◆ **Work item**: Pick out all lines of the entries that include the word "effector" and copy them.

◆ **Given information**:
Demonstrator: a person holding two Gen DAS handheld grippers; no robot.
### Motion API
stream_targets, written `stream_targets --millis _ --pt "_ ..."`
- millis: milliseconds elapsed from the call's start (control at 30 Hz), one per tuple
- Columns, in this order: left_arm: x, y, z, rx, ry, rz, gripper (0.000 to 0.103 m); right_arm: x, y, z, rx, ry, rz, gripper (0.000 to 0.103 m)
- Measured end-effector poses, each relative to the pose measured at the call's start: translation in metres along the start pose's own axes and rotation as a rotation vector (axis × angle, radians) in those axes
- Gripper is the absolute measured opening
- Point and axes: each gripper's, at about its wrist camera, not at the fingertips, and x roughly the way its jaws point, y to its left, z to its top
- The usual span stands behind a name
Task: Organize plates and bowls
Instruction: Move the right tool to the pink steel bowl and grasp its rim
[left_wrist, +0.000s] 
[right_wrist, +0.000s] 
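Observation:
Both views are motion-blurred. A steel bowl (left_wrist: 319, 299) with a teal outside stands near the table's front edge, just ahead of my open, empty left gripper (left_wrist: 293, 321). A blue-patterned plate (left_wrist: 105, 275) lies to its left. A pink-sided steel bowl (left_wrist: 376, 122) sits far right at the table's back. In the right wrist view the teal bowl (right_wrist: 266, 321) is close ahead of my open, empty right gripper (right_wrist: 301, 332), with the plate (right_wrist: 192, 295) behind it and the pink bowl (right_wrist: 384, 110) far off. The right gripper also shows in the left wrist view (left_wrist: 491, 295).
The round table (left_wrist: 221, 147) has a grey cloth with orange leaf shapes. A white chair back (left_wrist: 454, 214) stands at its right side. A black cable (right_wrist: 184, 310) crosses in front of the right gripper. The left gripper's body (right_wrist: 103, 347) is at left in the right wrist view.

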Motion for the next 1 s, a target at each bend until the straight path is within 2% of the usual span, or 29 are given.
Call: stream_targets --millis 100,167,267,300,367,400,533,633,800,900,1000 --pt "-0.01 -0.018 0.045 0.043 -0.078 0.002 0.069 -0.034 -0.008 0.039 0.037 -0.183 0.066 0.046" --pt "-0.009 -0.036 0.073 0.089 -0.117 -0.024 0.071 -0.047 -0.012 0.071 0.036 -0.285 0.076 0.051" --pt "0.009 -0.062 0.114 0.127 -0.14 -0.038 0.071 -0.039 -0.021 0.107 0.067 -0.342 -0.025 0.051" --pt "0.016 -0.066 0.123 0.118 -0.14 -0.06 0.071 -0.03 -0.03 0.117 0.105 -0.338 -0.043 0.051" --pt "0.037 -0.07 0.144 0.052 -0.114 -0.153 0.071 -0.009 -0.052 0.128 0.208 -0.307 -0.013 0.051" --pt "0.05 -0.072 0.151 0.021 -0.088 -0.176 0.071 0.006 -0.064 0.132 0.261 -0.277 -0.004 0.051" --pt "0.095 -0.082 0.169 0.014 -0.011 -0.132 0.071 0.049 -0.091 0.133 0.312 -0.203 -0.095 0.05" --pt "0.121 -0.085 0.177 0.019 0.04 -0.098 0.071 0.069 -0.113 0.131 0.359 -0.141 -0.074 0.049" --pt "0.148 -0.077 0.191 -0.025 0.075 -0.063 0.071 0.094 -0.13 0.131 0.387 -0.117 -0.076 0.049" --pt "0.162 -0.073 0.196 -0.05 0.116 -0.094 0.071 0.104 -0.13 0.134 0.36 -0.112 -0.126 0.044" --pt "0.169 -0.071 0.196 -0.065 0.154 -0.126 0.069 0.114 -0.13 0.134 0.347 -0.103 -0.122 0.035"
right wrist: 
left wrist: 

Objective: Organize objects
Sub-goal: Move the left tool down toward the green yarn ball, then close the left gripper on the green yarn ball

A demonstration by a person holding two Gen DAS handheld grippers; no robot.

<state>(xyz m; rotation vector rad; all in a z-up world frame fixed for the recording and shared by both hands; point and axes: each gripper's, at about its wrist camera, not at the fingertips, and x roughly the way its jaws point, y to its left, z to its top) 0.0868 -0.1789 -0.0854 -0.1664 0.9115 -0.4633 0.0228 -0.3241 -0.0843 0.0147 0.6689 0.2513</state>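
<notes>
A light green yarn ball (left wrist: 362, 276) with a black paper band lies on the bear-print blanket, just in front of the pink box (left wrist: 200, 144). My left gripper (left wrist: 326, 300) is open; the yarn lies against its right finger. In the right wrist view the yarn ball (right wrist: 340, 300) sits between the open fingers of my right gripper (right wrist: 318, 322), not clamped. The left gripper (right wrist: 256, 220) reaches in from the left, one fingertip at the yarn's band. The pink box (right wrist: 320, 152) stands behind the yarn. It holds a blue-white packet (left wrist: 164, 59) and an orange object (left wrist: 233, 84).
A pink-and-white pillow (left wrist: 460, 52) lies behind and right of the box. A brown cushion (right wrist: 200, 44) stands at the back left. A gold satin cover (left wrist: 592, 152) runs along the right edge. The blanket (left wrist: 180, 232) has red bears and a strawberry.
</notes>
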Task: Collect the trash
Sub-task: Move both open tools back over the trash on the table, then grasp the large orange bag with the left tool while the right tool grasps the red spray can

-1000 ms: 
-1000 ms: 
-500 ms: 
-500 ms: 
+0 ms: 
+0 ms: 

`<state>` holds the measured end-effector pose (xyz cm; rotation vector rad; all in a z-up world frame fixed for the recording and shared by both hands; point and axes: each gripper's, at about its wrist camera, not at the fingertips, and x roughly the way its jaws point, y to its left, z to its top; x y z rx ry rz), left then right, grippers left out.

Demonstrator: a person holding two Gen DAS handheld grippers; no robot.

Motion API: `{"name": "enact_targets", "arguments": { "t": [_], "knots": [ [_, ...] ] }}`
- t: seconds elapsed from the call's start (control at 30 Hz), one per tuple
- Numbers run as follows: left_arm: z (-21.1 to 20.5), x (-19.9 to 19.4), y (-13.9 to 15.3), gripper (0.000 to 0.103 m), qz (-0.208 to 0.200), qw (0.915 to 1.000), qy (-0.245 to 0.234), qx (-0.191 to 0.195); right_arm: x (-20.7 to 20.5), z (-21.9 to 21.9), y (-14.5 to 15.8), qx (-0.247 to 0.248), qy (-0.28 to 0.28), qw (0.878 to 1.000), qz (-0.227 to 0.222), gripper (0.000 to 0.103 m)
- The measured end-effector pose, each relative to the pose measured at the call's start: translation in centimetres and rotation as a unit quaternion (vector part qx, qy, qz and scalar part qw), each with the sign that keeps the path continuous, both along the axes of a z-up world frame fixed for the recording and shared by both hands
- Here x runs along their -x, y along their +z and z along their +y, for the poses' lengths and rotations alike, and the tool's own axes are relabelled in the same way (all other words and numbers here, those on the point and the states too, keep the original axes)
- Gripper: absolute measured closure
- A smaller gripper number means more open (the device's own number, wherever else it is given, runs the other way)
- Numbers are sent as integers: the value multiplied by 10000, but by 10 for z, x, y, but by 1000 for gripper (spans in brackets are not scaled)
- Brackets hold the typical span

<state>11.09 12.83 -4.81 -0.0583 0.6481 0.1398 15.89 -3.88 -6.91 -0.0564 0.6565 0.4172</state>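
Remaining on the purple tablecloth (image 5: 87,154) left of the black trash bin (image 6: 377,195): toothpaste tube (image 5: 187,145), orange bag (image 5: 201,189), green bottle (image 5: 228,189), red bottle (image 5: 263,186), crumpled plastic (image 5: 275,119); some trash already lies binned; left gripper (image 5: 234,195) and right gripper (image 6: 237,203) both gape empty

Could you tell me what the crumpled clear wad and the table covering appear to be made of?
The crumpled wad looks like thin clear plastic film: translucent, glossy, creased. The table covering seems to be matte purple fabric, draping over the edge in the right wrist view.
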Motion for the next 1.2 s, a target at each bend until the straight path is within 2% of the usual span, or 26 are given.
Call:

◆ **Solution to this problem**:
- Measured end-effector poses, each relative to the pose measured at the call's start: translation in metres along the start pose's own axes and rotation as a rotation vector (axis × angle, radians) in those axes
`<state>` holds the measured end-effector pose (xyz cm; rotation vector rad; all in a z-up world frame fixed for the recording and shared by both hands; point and axes: each gripper's, at about its wrist camera, not at the fingertips, and x roughly the way its jaws point, y to its left, z to its top; x y z rx ry rz), left then right, grippers left out.
- The measured end-effector pose, each relative to the pose measured at the call's start: translation in centimetres and rotation as a unit quaternion (vector part qx, qy, qz and scalar part qw), each with the sign that keeps the path continuous, both along the axes of a z-up world frame fixed for the recording and shared by both hands

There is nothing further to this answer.